Beginning in 1838, the federal government herded the Cherokee people and forced them to travel more than 2,000 miles from Tennessee to present-day Oklahoma. About 14,000 people were moved, but thousands died during the brutal trek.

``History does have a way of repeating itself, and we are once again at a point in history where impeding doom lurks on the horizon,'' Smith said.

Smith said tribe members should be watchful of ``groups and constituents'' who would eliminate Cherokee Nation sovereignty.

``Do we stand firm, and get involved in the political process?'' Smith asked during the 52nd Cherokee National Holiday. ``Or do we roll over? We are at a defining moment in history.

``We must have strong leaders emerging for our future.''

One of those leaders, he said, is U.S. Rep. Brad Carson, whom Smith presented with the Cherokee Nation Statesmanship Award.

Carson is a member of the Cherokee Nation and the Democratic nominee for U.S. Senate.

Smith also laid out a plan to defend tribal sovereignty while building an even stronger and independent nation.

``We should not be in the business of helping people, but rather helping people to help themselves,'' Smith said.

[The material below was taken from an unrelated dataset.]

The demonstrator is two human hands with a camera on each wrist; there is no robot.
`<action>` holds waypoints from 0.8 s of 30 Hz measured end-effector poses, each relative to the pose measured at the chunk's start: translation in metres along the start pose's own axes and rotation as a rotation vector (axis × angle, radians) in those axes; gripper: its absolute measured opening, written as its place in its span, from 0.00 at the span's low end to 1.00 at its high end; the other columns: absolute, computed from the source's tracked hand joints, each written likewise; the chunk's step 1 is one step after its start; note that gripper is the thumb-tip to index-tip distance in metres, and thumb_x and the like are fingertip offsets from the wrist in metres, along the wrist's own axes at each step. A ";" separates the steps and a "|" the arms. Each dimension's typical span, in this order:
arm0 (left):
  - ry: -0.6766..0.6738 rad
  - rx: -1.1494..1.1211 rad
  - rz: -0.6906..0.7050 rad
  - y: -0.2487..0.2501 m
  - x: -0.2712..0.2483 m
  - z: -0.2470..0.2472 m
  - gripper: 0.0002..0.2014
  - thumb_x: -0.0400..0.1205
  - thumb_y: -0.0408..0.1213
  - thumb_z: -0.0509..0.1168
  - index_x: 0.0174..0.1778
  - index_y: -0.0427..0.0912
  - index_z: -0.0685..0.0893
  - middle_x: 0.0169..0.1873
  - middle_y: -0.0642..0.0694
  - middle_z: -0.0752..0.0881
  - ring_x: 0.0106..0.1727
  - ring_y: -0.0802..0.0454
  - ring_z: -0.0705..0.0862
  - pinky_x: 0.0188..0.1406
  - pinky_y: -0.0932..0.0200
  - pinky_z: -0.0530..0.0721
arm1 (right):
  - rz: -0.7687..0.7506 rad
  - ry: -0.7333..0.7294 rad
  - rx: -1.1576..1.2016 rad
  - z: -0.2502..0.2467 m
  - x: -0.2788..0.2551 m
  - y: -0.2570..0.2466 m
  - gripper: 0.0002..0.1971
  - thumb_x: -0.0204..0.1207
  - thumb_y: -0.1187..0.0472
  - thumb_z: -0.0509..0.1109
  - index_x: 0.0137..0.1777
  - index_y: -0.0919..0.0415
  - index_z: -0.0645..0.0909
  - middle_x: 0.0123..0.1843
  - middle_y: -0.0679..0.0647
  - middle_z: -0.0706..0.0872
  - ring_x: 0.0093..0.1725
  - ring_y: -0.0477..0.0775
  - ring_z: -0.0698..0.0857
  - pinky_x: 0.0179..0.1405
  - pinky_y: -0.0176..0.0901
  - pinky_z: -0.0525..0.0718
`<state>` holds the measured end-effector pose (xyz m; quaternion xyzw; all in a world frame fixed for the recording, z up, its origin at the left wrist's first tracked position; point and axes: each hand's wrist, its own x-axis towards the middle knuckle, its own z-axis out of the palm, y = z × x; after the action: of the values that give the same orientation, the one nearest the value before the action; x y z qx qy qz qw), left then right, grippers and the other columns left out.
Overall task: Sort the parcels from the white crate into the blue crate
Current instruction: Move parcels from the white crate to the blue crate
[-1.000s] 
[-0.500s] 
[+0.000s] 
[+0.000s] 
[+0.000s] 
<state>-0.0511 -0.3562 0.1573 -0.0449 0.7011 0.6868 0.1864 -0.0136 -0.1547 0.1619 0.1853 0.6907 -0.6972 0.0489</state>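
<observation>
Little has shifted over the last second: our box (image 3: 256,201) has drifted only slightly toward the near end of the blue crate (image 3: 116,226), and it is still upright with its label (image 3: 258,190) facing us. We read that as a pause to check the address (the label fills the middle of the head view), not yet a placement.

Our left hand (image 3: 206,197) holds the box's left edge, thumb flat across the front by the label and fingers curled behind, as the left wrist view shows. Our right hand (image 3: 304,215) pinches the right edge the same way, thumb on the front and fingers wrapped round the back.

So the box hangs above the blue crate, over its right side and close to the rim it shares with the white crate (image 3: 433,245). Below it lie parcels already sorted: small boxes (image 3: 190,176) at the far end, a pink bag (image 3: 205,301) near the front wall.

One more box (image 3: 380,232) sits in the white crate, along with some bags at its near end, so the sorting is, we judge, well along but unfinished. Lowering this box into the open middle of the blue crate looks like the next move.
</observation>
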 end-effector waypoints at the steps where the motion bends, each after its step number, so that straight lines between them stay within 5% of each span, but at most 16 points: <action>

Smith promised continued success will come with focus on three areas: language, jobs and community.

``We must hang on to our language, and pass it on to our children,'' Smith said. ``It is the foundation of our culture. We must also keep our Cherokee people at home, and in order to do that, we must create jobs. When our people stay home, our communities thrive.''

Deputy Principal Chief Joe Grayson Jr. stressed the need for tribe members to become involved in the political process.

``The political winds are going against the Indian tribes in general,'' Grayson said. ``Right now, we don't have any (representative) power at all. That won't change until we elect Indians to represent us.''

Cherokee officials anticipate more than 90,000 visitors this weekend for the National Holiday celebration.

The event commemorates the 165th anniversary of the adoption of the tribe's constitution.